Eric Blore is a real treat as Sir Alfred McGlennan Keith, a fellow scam man who teams up with Jean to help her perpetrate her ruse as an English lady. I love how, when introducing himself to his fellow rascals, he prefaced his name with "at the moment" -- indicating that such things are as interchangeable as the hats he favors.

I liked a lot of little bits 'n' pieces about "The Lady Eve," though as a whole I found it somewhat disappointing. The best screwball/romantic comedies have a little heart to them as well as flimflam -- "It Happened One Night" being the classic example. "Eve" is straight go-go-go comedy, and in the end I felt more breathless than charmed.

Perhaps I'm just too used to manly flicks.






Monday, November 15, 2010

Reeling Backward: "Hail the Conquering Hero" (1944)


"Hail the Conquering Hero" is widely praised as one of Preston Sturges' best films, and it earned an Oscar nomination for its screenplay. But I found it tedious and mawkish -- the 1944 equivalent of a dopey sitcom.

Eddie Bracken -- who bore a startling resemblance to Donald O'Connor, another song-and-dance man who broke into movies -- plays Woodrow Truesmith, a Marine Corp washout who impersonates a war hero when he returns to his idyllic hometown.

It's one of those stories built on a lie, and somehow the lie keeps getting repeated and embellished, despite the perpetrator's best efforts to tell the truth. That's what I meant with the sitcom comparison: An entire plot built around a misunderstanding that could be solved with a few words of dialogue, but somehow the chance never presents itself.

Now think about that. How often has a misunderstanding reached such epic proportions in your own life? And even if it did, would you wait hours and days to correct it? Even if the notion didn't strain credulity, it's an overused comedy device.

The set-up is Woodrow buys some beers for a group of six destitute Marines. They're led by Sgt. Heppelfinger (William Demarest), a crotchety older soldier. They thank him for the drinks, and learn Woodrow's tale: The son of a Medal of Honor-winning Marine, he was bounced from the service after one month for chronic hay fever.

When Bugsy (boxer Freddie Steele, in his first screen role), the shell-shocked, slightly scary member of the group, learns that Woodrow has been lying to his mother for the past year, having a buddy send her letters from overseas so she'll think he's fighting in the war, he insists that Woodrow board the next train home.

The hi jinx continue from there.

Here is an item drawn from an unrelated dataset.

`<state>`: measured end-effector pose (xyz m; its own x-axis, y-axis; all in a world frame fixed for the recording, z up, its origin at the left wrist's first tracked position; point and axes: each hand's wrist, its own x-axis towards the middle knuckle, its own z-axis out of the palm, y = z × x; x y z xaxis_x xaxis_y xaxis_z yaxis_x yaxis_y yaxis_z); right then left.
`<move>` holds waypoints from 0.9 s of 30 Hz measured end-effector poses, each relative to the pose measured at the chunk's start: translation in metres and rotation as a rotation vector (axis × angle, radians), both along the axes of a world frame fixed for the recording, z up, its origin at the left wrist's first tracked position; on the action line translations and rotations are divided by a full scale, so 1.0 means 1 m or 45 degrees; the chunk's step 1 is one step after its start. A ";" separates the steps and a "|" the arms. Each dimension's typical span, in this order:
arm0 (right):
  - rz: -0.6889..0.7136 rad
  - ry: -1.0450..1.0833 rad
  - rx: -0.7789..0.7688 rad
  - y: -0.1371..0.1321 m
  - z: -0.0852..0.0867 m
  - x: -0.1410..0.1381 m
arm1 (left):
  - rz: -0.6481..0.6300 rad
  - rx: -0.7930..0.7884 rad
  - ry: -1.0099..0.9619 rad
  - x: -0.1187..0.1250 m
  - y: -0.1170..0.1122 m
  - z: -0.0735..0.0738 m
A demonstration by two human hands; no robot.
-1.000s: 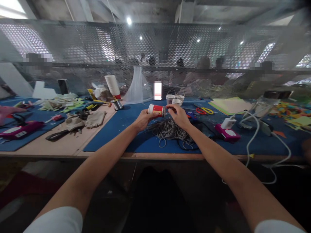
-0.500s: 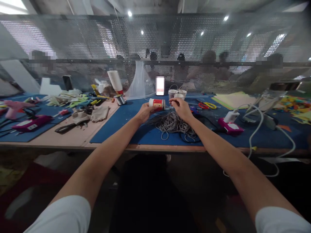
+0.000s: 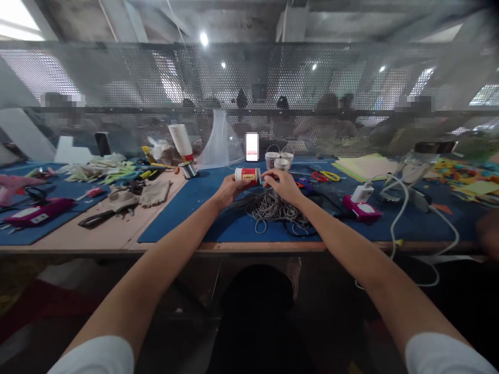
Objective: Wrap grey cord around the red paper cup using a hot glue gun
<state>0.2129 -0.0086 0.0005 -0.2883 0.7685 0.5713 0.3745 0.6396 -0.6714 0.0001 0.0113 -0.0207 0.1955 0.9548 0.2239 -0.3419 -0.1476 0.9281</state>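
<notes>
A red and white paper cup (image 3: 247,176) lies sideways in my left hand (image 3: 227,190), whose fingers wrap round its white end. My right hand (image 3: 281,183) is at the cup's other end, thumb and fingertips pinched together close to it. Whatever the pinch holds is too small to make out. Below both hands a tangled heap of grey cord (image 3: 273,210) rests on the blue mat (image 3: 195,218). Behind the right hand stand several white cups with thin loop handles (image 3: 281,164).
Left of the cup are a stack of paper cups (image 3: 180,139), a metal tin (image 3: 189,170) and work gloves (image 3: 155,193). To the right lie scissors (image 3: 320,176), a purple power strip (image 3: 360,209) with a white cable, and coloured paper (image 3: 364,171). A lit phone (image 3: 252,146) stands behind.
My right hand has come closer to the cup's end, its fingertips now beside it. My left hand keeps hold of the cup. The whole view has shifted slightly.
</notes>
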 end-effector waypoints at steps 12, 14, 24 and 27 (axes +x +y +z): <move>-0.541 -0.487 0.258 0.012 0.022 0.038 | 0.044 -0.022 -0.020 0.002 -0.007 0.003; -0.735 -0.648 0.161 0.018 0.024 0.058 | 0.043 -0.027 -0.032 0.003 -0.007 0.003; -0.967 -1.175 -0.261 0.034 -0.001 0.104 | 0.056 -0.077 -0.028 0.007 -0.008 0.002; -0.926 -1.243 -0.413 0.038 0.001 0.110 | 0.032 -0.081 -0.040 0.009 -0.007 0.001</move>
<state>0.3232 0.0290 0.0010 0.0647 0.9913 0.1142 0.9979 -0.0647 -0.0039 0.0086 0.0043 -0.0196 0.1652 0.9718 0.1680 -0.3683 -0.0972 0.9246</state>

The sarge insists Woodrow put on one of their uniforms so his mother will be none the wiser. But she tells the whole town her son is returning a hero. When the group sees hundreds of people assembled at the train station to greet Woodrow, they hastily pin some of their medals on his chest, too.

It's off to the races from there. There's loud speeches, four marching bands (playing the title song, of course) and a contingent of local politicians looking to recruit Woodrow to run for mayor against the self-aggrandizing incumbent, Everett Noble (Raymond Walburn). Walburn has perhaps the only consistently funny role in the movie, since he's always either in the midst of giving a blowhard speech or composing his next one.

Woodrow had a girl, too: Libby, played by Ella Rain es. He broke it off with her during his year away, during which time she became engaged to the mayor's son, Forrest (Bill Edwards). She reasons that Forrest is tall, handsome, rich and has many prospects -- in other words, everything a girl could wish for. He is the jealous type, though, and soon it becomes clear he has good reason to be.

Even as Woodrow struggles to tell somebody that he's a phony, Libby keeps finding excuses not to tell him about her engagement. It all builds to a big finale in which they reunite, of course.

Sturges made a lot of great, smart comedies. But for me, "Hail the Conquering Hero" is false gold.